What you should do =>
Where does the string "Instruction" appear in the records? Copy each line that holds it.

*** Block opens ***

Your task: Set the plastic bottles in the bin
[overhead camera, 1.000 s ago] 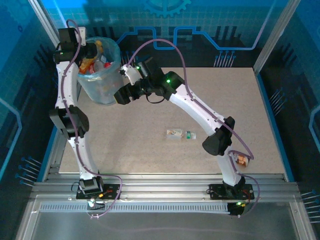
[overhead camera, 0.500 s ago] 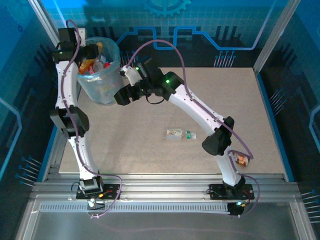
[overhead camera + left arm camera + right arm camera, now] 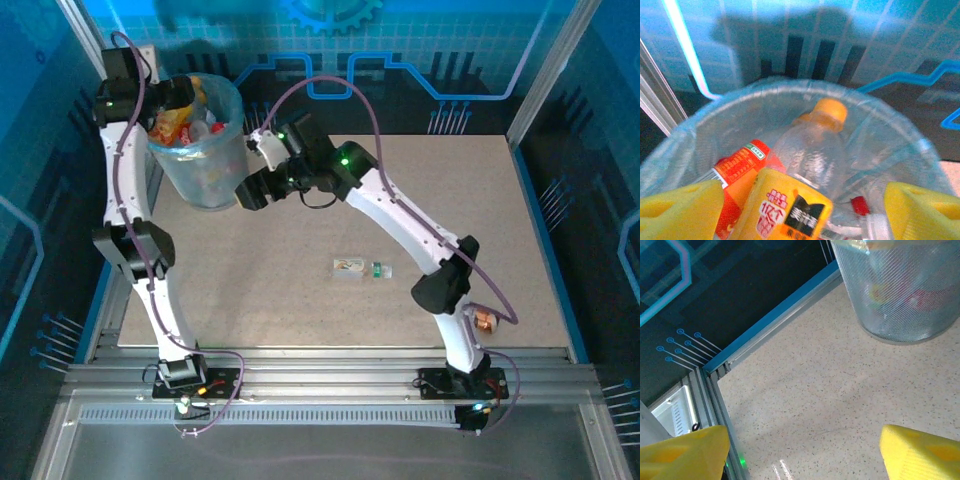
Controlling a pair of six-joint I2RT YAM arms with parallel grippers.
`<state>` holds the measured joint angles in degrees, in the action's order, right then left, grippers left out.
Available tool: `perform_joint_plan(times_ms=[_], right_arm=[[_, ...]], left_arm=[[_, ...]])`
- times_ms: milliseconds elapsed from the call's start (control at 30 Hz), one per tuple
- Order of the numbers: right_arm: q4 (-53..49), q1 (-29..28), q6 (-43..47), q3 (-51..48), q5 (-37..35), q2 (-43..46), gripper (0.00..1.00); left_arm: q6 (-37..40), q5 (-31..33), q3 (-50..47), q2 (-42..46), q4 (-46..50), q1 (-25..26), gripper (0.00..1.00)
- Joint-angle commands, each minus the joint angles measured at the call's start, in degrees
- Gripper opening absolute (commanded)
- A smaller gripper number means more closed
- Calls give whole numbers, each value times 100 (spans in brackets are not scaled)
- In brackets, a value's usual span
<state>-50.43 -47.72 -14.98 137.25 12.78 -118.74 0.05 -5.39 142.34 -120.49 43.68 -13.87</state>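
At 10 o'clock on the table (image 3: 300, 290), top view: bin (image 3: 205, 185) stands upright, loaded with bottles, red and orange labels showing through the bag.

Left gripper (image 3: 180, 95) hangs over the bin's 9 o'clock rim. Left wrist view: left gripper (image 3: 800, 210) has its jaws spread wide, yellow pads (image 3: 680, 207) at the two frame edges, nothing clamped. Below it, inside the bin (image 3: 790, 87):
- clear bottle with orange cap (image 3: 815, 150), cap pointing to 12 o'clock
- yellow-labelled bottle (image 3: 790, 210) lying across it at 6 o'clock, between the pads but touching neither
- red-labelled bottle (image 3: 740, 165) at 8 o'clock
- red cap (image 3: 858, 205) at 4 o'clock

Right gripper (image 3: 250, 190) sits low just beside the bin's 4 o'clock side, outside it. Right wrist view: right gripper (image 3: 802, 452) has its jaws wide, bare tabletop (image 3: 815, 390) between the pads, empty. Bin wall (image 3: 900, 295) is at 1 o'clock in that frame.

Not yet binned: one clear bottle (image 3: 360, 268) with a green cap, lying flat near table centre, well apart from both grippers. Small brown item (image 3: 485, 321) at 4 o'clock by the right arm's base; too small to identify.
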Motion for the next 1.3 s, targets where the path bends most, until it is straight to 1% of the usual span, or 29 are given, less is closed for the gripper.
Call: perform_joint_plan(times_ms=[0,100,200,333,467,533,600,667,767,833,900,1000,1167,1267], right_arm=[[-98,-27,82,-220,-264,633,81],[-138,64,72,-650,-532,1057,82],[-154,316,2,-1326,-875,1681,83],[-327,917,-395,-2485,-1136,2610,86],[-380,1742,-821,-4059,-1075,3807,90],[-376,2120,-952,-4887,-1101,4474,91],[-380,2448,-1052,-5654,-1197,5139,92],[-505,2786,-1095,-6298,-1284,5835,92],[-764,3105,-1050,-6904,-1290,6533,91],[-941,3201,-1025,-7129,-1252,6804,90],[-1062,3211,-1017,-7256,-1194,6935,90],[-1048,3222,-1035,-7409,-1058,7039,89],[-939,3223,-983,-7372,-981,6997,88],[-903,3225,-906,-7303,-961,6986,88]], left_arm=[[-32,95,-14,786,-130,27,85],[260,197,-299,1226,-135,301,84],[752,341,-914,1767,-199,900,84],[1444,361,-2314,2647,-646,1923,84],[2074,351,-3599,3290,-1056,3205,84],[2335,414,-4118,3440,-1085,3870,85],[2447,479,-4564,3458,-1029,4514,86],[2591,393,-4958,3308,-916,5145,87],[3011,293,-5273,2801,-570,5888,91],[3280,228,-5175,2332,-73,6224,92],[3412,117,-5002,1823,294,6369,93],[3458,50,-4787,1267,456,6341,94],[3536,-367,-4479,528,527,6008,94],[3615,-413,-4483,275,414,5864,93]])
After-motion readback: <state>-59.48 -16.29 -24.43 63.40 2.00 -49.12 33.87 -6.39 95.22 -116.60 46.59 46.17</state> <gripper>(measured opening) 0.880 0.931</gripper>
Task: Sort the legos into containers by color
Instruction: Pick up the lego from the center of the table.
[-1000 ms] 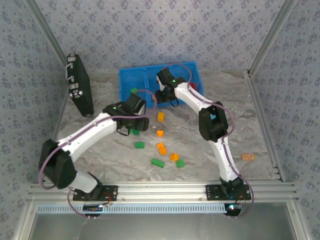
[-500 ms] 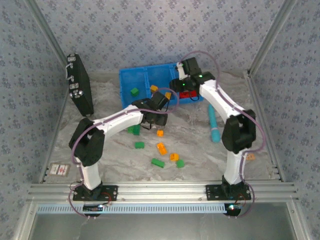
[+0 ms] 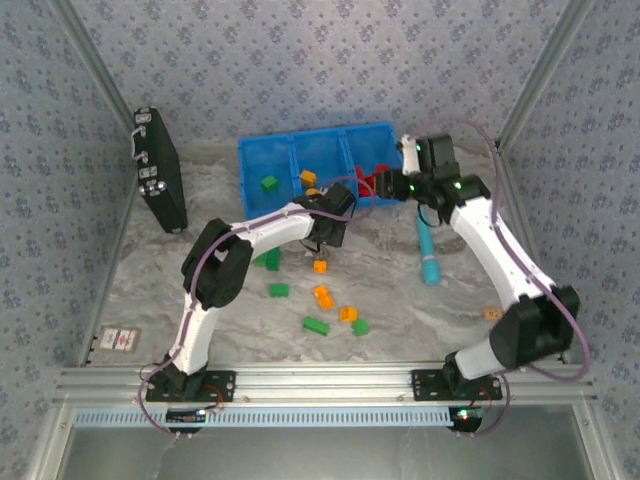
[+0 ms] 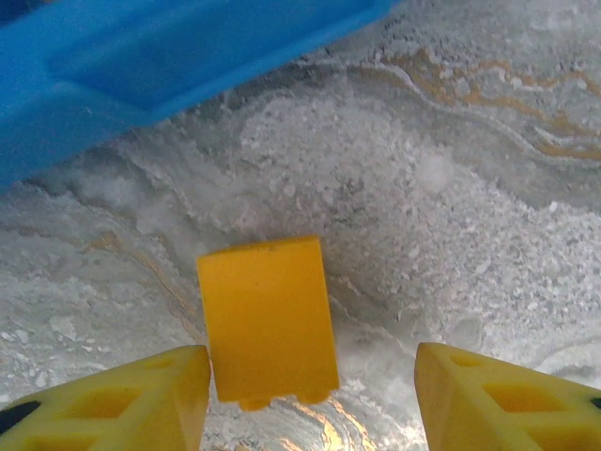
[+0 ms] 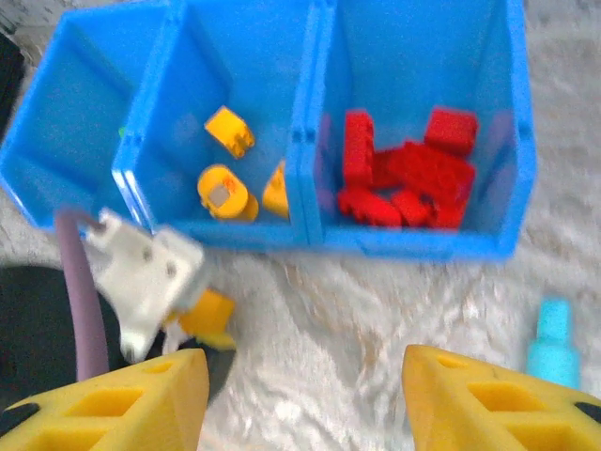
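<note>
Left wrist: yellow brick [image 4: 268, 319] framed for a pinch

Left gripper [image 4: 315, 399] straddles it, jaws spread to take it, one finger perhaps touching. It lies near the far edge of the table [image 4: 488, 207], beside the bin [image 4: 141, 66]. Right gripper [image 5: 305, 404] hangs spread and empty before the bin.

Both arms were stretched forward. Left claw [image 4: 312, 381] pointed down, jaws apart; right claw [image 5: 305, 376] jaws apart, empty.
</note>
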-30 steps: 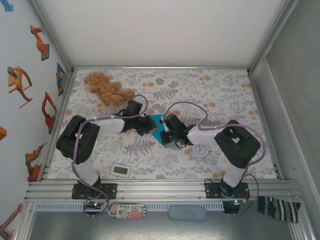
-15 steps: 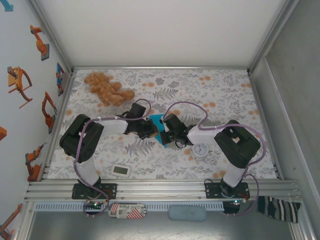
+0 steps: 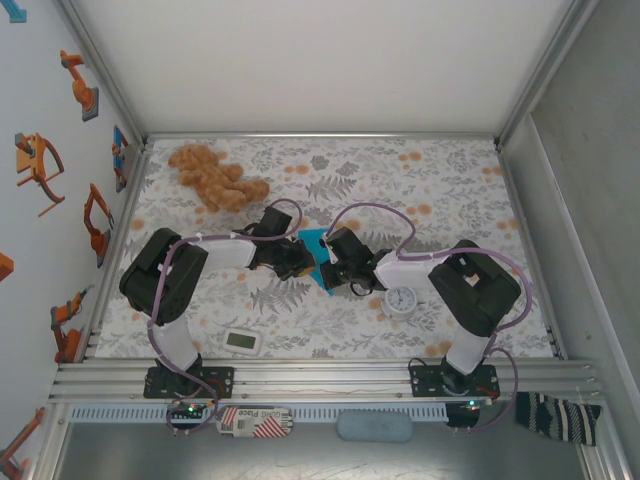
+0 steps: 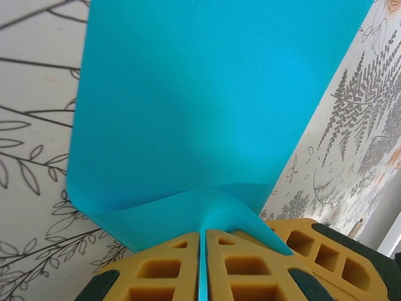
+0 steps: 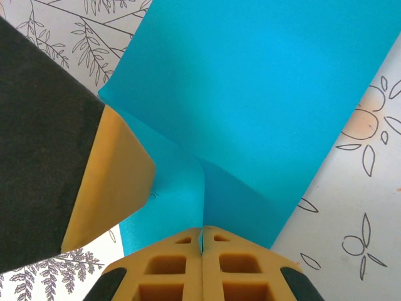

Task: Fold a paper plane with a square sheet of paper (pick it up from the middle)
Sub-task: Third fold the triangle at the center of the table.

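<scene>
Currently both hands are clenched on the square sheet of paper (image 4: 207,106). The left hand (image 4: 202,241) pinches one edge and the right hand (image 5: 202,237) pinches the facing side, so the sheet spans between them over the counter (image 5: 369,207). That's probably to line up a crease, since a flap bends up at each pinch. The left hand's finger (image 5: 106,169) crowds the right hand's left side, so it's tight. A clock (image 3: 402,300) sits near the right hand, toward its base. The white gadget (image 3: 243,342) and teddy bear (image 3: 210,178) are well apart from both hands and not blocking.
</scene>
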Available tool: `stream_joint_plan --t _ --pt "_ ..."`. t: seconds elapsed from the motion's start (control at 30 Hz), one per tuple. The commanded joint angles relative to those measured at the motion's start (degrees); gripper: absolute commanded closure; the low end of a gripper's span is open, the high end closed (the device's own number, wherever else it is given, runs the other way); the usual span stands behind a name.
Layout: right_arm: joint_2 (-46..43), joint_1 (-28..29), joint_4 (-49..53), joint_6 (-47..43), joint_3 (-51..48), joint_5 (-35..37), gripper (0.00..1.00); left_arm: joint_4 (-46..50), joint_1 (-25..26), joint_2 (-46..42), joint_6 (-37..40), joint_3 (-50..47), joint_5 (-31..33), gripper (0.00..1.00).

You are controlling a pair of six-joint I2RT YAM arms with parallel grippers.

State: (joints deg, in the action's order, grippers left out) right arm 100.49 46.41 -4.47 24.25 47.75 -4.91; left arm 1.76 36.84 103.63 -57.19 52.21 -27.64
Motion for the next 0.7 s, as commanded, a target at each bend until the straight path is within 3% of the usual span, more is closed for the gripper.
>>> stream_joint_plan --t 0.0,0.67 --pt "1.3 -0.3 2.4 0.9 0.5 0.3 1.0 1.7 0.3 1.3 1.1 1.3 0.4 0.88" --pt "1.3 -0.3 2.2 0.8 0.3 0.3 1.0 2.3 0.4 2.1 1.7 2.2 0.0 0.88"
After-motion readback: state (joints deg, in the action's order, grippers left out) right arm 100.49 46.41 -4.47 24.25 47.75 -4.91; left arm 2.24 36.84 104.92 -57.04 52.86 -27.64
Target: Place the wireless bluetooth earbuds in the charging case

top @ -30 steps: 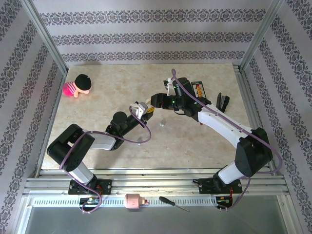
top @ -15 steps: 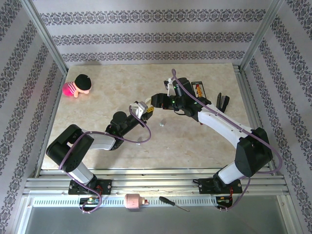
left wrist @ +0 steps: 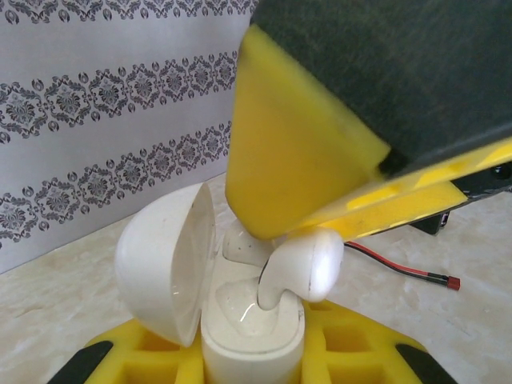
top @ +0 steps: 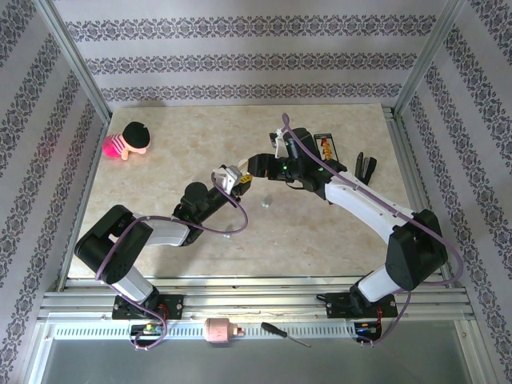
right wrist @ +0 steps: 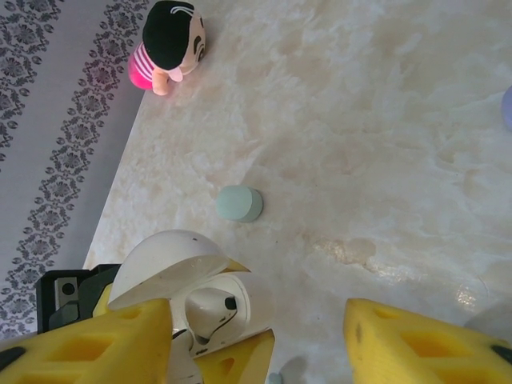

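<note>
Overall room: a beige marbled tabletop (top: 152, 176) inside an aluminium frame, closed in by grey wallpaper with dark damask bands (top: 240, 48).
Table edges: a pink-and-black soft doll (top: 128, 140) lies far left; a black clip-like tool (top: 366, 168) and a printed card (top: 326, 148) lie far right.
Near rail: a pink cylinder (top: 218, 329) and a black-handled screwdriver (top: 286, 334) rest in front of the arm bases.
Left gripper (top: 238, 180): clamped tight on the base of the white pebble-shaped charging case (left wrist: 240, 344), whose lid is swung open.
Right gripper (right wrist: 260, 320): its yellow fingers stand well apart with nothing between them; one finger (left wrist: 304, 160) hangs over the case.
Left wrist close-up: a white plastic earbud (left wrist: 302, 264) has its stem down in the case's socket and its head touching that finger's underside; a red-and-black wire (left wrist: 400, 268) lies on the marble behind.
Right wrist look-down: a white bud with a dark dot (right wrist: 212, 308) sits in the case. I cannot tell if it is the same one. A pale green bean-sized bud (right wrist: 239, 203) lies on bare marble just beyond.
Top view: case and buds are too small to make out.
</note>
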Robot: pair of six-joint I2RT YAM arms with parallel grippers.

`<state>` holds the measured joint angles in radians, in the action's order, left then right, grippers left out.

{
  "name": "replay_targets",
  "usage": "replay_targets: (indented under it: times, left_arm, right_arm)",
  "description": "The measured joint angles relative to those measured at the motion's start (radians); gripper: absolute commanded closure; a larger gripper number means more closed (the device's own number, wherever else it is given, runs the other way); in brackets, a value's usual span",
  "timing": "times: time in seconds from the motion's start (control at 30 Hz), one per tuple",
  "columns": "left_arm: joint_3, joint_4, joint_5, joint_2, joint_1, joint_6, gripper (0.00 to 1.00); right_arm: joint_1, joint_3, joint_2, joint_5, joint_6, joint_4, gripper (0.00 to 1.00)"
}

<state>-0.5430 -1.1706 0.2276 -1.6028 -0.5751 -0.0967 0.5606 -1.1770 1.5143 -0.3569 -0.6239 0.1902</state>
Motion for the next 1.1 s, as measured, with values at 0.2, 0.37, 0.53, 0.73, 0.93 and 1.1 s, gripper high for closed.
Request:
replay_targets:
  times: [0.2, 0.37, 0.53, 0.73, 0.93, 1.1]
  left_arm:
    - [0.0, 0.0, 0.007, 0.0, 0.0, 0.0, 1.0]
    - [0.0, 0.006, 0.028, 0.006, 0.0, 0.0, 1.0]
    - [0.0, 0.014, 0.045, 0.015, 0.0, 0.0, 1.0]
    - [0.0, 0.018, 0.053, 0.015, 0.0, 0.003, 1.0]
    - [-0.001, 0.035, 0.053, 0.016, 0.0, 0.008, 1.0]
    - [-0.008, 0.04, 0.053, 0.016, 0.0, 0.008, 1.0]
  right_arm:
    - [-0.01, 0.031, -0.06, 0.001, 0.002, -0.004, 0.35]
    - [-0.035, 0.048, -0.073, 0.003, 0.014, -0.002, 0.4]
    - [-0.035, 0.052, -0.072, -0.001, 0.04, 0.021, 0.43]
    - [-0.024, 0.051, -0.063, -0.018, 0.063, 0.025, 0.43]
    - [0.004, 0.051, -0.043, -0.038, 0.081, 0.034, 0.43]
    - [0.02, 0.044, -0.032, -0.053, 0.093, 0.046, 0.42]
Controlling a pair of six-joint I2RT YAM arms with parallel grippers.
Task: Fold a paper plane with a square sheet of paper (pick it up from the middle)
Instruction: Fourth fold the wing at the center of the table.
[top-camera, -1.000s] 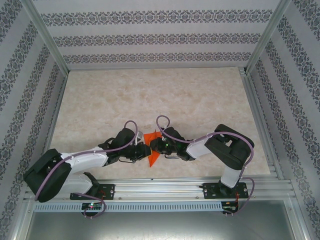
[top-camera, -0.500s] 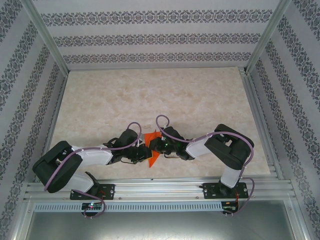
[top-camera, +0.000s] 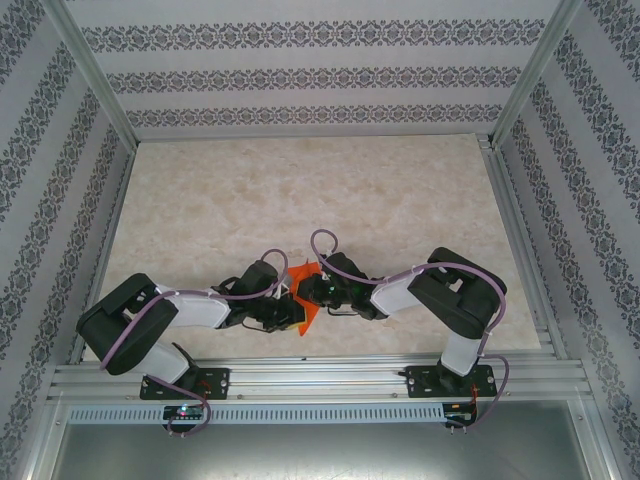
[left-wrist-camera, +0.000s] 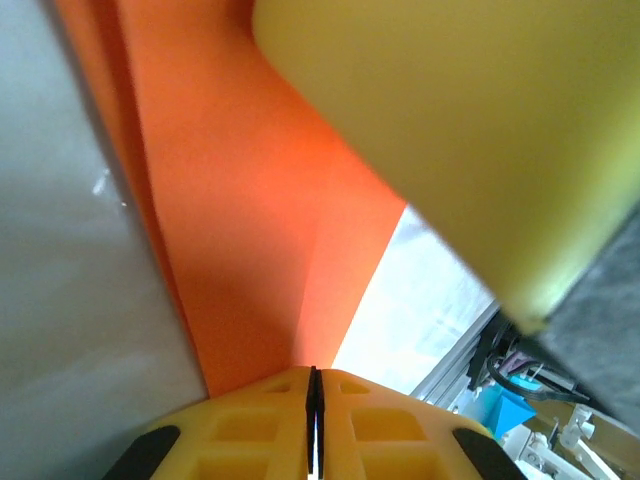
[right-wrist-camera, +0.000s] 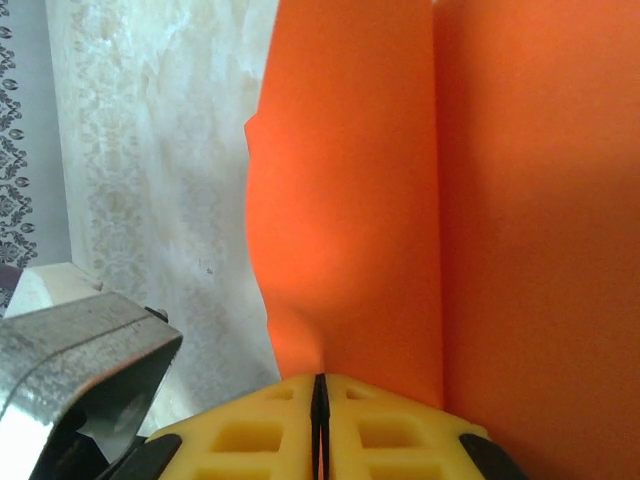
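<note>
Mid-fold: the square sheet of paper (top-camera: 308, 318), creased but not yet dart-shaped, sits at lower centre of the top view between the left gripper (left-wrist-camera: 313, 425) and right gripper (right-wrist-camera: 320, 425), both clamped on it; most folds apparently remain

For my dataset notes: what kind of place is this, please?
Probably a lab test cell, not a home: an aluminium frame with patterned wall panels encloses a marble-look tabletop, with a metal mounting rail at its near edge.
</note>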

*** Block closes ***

Response area =>
Instruction: Pick up the lego from the center of the table.
Instruction: Fourth fold the wing at the center of the table.

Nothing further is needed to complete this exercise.